My teaching reflects a desire to foster understanding, critical knowledge, and an appreciation of the English language, its many speakers and writers, and its literatures and cultures. I believe this falls in line with a desire to orient students to some of the difficult, but important questions that they may encounter as they approach unfamiliar texts and contexts. The most important thing that I bring to my role as an instructor is a genuine interest in the student, not merely as a learner in the classroom, but as an individual who will live in the world beyond the classroom. I am also incredibly passionate about the topics I teach, and I believe this genuine interest in discovery, coupled with a deep respect for the polyphonic and interdisciplinary approaches to the material, fosters the kind of enthusiasm and inquiry that motivates students and allows them to freely engage with the material as they consider perspectives that may be unfamiliar to them. My courses encourage students to open themselves to unique perspectives and to explore inventive and creative ways to engage with new concepts. I am sensitive to the concerns of college students who find themselves entrenched in what award winning Washington Post journalist Wil Haygood describes as the ‘physical work’ that makes up the complex processes of critical thinking, reading, and writing, especially in an academic environment.

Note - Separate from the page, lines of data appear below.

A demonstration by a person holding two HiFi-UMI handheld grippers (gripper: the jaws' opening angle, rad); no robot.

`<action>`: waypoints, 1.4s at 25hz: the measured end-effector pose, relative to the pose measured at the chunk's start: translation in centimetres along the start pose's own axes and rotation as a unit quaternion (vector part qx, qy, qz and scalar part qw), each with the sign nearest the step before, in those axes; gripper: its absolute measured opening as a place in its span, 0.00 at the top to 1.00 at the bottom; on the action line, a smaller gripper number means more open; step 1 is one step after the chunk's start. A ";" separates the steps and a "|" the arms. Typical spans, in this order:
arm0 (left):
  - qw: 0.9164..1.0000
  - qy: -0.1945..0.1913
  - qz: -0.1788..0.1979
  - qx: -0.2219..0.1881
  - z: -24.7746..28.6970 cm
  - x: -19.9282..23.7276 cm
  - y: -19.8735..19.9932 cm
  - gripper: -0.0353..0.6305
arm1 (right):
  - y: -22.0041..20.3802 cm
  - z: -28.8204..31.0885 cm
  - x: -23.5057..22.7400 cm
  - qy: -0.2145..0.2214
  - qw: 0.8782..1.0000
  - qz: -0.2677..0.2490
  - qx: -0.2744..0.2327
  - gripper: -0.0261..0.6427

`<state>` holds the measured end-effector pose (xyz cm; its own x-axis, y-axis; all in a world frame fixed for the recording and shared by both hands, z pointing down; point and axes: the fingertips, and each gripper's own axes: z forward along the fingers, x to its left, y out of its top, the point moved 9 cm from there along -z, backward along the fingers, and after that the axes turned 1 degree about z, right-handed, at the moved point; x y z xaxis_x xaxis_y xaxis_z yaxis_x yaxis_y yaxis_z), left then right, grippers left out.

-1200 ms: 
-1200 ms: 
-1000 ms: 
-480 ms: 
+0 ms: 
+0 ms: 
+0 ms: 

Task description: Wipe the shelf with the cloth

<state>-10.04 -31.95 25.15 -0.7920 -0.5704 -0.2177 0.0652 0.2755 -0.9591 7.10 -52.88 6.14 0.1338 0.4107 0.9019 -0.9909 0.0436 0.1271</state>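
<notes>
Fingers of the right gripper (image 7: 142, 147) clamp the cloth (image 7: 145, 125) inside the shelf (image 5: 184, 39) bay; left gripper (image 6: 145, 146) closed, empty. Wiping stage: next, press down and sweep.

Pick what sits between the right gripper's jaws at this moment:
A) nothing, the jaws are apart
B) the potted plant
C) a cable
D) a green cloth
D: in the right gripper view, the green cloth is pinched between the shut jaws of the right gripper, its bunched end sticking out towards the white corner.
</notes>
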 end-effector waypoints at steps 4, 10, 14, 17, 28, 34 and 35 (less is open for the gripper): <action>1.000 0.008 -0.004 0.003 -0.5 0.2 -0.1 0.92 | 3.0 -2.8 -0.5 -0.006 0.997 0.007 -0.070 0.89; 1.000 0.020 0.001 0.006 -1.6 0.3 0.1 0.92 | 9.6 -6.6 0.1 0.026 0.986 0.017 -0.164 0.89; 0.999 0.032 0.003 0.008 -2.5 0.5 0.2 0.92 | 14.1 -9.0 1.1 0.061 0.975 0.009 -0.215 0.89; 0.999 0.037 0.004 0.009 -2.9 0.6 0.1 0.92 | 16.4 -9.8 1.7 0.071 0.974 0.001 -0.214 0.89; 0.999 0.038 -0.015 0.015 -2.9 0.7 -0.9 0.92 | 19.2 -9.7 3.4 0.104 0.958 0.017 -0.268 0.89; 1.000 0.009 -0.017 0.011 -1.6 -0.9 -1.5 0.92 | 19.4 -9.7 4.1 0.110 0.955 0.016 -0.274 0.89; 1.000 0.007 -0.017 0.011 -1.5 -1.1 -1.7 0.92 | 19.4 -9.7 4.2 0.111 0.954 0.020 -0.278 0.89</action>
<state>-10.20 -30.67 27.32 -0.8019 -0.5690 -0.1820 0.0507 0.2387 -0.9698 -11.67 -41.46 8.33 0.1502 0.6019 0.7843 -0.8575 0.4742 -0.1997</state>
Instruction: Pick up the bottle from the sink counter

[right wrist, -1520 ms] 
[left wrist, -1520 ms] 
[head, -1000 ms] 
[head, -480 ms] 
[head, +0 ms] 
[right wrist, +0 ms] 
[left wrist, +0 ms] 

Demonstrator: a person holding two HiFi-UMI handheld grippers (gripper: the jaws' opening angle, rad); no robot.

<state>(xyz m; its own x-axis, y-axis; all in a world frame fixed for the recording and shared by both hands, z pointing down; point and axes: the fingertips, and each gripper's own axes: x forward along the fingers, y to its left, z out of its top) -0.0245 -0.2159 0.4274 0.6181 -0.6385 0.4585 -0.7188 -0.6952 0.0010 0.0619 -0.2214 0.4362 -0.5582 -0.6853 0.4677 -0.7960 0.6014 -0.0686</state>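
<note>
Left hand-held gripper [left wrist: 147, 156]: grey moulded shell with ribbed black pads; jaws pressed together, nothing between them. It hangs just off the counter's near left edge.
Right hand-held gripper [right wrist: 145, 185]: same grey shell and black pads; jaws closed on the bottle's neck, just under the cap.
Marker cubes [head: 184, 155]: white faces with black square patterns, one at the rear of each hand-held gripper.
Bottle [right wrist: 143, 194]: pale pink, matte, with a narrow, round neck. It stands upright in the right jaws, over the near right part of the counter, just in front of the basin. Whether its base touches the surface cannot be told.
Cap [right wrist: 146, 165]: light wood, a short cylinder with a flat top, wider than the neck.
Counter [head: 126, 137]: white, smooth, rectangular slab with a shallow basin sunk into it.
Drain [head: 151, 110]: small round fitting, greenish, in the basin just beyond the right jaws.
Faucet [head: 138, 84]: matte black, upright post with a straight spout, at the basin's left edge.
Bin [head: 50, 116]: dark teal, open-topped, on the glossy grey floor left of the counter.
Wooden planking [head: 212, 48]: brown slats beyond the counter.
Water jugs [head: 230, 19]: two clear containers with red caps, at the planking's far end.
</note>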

This complex can become even more difficult to navigate for some students as they attempt to use the language of rhetoric to produce writing for unfamiliar academic audiences. As a lecturer, undergraduate advisor, First Year Writing Asst. Director, and Writing Center Director, I have worked with an incredibly diverse student body and faculty cohort, and recognize that flexibility and sensitivity are critical to teaching and program administration. I recognize that not all of the individuals who enter the university setting will be uniformly equipped to properly tackle the challenging reading and writing assignments they will confront. Dissimilarities in how well students are prepared for college, differences in their levels of proficiency, and variations in their linguistic and cultural backgrounds can have a profound and lasting impact on how well they will respond to the demands and challenges of academic writing. Therefore, I am prepared to provide the scaffolding that students need as they work to successfully navigate all phases of their academic careers.

Courses I Teach

  • WRTG1010 - Writing 1010
    Writing 1010 is designed to prepare students like you for the kinds of reading and writing that you will do as a member of an academic community. We begin by embracing the idea that writing in academic settings is about joining an ongoing conversation. We focus on developing the tools and literacy practices that students will need in order to fully participate in the research, projects, and conversations that are important in their individual disciplines. In other words, even though you have been reading and writing for most of your life, the kinds of reading and writing required in a university setting are different.
  • WRTG2010 - Writing 2010
    Writing 2010 is designed to provide students with the foundational practices and capabilities needed to read and write academic arguments proficiently. Academic writing isn’t a solo endeavor, in which the author sits and comes up with ideas by him or herself. Instead, it is more useful to imagine academic writing as a conversation, in which an author talks to others concerned with the same topic, and who are reading and writing arguments and doing research on that topic. My courses may focus on Discourses of the Other, Gendered Discourses, Feminist Rhetoric, Embodied Rhetoric, Environmental Rhetoric, Artificial Intelligence, and Posthuman Rhetoric.